Work task
The lines to extract run from the first line of the entries through the line that contains "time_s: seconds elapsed"; reproduce exactly those lines and no others.

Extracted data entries

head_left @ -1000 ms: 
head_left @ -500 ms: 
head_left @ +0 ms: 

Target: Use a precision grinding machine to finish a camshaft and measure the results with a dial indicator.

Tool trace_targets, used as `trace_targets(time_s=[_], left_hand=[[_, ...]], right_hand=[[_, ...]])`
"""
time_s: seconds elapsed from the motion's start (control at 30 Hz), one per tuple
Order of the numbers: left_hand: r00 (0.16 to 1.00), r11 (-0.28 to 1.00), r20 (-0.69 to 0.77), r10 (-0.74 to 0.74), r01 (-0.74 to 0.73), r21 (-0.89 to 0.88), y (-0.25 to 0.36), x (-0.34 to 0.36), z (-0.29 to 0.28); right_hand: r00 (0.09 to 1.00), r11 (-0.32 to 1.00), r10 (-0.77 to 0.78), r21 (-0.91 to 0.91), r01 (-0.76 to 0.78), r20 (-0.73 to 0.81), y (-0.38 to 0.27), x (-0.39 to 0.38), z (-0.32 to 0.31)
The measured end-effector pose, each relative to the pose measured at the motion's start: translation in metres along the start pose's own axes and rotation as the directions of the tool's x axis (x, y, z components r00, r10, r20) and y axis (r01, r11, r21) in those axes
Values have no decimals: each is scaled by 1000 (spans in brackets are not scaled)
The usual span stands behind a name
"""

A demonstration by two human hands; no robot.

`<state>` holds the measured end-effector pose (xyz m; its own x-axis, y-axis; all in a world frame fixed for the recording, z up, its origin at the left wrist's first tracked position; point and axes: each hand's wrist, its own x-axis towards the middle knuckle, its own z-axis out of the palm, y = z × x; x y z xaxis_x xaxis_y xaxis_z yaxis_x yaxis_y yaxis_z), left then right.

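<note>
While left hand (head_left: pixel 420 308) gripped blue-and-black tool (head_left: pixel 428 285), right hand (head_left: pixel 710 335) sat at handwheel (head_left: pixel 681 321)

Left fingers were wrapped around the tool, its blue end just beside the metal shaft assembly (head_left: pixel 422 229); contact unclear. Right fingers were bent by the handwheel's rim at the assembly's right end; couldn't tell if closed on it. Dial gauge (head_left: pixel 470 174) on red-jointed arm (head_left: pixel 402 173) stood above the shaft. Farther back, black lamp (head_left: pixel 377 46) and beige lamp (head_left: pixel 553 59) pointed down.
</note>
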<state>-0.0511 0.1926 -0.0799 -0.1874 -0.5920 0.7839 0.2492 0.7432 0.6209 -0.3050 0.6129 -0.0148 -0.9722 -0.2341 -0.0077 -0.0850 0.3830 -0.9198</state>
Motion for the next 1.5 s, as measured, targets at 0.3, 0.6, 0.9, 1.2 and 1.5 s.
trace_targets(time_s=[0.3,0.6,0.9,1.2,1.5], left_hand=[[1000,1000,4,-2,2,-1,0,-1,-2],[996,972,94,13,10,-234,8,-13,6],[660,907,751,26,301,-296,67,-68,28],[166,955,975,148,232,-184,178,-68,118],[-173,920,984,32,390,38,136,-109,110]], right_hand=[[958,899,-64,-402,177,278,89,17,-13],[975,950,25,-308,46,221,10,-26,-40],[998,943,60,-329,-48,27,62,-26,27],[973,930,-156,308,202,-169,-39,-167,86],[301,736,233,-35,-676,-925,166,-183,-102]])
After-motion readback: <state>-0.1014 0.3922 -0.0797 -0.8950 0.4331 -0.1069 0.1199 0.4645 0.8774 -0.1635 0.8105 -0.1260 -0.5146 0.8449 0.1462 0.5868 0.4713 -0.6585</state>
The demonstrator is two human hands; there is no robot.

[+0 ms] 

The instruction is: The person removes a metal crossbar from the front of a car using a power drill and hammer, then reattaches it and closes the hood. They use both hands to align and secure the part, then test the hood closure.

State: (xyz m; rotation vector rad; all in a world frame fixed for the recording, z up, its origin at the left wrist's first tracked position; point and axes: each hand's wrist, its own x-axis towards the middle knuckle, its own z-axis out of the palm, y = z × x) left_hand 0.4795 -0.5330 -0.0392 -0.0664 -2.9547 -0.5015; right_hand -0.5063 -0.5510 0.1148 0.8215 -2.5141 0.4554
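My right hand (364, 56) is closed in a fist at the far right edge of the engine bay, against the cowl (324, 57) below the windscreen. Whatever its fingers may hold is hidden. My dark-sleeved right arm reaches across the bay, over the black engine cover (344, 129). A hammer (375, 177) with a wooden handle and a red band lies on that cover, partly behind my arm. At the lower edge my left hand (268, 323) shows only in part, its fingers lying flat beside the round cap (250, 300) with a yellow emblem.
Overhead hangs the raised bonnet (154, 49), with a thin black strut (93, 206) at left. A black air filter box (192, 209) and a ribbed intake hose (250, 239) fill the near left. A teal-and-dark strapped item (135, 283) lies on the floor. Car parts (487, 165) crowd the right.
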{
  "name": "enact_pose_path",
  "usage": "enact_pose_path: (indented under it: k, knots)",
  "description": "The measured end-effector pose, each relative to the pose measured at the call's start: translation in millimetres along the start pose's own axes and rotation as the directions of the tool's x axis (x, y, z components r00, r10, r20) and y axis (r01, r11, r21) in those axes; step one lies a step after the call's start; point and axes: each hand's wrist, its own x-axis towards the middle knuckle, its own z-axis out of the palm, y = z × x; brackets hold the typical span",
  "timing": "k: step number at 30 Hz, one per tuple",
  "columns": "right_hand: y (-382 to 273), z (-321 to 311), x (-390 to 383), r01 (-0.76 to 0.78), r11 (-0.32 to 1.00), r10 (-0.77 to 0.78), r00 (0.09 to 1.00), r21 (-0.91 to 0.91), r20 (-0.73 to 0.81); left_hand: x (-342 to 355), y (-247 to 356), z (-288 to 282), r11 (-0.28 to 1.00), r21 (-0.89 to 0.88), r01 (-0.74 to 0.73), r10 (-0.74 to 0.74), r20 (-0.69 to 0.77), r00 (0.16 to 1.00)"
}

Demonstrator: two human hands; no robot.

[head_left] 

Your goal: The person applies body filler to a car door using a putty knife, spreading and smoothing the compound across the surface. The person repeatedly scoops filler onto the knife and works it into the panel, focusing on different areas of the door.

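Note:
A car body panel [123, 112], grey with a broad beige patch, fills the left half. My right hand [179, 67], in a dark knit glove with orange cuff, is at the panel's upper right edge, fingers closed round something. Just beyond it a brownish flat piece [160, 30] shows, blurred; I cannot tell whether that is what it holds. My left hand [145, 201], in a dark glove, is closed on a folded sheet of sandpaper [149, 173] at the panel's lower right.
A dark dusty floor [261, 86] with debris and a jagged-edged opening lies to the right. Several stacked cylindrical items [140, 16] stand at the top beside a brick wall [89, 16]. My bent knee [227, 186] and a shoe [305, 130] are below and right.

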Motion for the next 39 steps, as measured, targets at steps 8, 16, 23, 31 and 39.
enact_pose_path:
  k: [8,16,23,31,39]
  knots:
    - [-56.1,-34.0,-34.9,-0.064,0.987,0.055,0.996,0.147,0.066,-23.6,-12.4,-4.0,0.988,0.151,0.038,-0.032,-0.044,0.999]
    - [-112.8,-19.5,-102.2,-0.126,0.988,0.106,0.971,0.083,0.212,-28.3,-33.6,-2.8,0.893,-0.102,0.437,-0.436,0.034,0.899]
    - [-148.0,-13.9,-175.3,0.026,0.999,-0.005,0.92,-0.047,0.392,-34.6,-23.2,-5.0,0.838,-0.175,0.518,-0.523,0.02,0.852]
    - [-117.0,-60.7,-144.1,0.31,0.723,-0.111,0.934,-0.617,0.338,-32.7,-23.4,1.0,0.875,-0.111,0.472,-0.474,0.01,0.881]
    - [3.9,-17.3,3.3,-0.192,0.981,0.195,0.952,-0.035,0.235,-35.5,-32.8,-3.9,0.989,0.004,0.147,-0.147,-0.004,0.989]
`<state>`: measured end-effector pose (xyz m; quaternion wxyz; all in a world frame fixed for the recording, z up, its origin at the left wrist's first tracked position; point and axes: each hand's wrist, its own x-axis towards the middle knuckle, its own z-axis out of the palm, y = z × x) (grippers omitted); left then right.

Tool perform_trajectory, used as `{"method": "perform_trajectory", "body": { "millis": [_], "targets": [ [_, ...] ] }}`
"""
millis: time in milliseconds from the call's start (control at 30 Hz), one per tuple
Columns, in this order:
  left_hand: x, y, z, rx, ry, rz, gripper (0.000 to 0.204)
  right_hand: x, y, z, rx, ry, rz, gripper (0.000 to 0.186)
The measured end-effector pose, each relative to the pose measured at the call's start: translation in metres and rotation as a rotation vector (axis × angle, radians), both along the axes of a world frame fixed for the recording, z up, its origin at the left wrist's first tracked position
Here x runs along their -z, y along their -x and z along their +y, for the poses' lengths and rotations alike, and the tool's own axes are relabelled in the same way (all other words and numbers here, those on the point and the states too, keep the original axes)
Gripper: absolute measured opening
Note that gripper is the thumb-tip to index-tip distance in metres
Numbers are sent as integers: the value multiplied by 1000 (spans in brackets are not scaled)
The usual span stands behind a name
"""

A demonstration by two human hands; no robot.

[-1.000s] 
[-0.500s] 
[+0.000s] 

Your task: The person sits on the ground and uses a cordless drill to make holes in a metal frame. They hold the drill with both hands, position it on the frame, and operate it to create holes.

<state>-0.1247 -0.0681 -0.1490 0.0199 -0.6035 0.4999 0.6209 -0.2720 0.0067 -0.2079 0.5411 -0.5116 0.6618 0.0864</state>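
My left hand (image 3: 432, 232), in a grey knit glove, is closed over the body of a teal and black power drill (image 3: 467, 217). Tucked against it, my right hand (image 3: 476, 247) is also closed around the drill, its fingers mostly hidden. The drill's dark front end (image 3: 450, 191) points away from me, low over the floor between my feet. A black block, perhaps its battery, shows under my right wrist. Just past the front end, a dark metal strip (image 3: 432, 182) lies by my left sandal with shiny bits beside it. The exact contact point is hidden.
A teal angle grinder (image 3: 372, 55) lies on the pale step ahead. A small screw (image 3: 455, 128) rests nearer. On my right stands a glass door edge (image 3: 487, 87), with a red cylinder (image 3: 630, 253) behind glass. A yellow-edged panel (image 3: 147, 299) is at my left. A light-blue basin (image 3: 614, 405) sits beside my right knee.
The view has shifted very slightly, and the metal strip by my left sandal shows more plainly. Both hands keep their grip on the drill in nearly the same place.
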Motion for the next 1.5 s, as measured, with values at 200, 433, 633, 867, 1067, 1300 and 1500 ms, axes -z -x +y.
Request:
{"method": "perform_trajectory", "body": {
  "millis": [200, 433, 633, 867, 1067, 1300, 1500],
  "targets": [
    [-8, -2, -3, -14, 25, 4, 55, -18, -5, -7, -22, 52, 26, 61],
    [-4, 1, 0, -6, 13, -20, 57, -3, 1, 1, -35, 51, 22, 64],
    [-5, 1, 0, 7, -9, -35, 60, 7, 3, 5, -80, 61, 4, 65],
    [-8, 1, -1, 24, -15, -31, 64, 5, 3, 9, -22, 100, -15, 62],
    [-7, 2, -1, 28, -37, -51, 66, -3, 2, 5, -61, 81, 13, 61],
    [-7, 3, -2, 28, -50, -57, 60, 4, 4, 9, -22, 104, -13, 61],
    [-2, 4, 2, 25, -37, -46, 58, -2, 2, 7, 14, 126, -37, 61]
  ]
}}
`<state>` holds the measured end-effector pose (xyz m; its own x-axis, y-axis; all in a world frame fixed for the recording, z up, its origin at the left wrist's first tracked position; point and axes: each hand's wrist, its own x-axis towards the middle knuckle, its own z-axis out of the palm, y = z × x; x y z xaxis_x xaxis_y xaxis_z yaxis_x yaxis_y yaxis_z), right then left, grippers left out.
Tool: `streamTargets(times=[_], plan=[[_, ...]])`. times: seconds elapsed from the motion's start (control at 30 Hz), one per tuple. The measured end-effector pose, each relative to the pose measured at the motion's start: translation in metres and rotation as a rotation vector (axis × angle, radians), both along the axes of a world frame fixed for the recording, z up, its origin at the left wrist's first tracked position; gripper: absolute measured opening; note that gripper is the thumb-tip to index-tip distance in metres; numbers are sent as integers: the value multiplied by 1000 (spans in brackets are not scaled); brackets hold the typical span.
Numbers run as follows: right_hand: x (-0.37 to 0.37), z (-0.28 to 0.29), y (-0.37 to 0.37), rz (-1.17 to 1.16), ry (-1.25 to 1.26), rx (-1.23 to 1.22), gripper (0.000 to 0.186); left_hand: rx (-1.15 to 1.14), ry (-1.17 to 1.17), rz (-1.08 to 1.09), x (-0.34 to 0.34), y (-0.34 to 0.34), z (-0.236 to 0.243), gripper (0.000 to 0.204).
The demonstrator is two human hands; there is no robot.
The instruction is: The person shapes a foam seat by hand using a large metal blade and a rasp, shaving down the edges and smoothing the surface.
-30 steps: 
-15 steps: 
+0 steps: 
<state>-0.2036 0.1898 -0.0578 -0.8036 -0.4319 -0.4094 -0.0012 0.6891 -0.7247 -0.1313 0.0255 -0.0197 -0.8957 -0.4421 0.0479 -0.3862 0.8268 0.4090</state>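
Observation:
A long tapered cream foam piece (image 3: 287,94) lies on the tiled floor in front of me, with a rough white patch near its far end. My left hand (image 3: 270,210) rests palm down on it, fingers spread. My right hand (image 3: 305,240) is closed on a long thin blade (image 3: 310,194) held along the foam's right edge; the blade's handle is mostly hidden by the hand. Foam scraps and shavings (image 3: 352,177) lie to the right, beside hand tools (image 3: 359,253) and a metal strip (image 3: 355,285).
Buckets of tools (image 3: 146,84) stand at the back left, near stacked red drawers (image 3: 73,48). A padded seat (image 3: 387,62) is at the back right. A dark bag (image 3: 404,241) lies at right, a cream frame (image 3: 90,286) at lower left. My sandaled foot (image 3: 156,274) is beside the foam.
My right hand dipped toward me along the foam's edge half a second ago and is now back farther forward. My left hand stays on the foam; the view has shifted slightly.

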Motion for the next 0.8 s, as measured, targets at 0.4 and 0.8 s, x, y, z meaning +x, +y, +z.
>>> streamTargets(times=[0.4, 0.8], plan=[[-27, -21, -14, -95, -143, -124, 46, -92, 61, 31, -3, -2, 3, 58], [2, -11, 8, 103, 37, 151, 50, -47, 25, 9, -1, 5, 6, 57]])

Result
head_left @ -1000 ms: 
head_left @ -500 ms: 
head_left @ +0 ms: 

Target: Use a precision grinding machine to finish a camshaft and measure the results with a dial indicator.

Tool trace_targets, used as `trace_targets(time_s=[_], left_hand=[[_, ...]], right_hand=[[_, ...]])`
"""
time_s: seconds elapsed from the motion's start (control at 30 Hz), one per tuple

The response above is complete.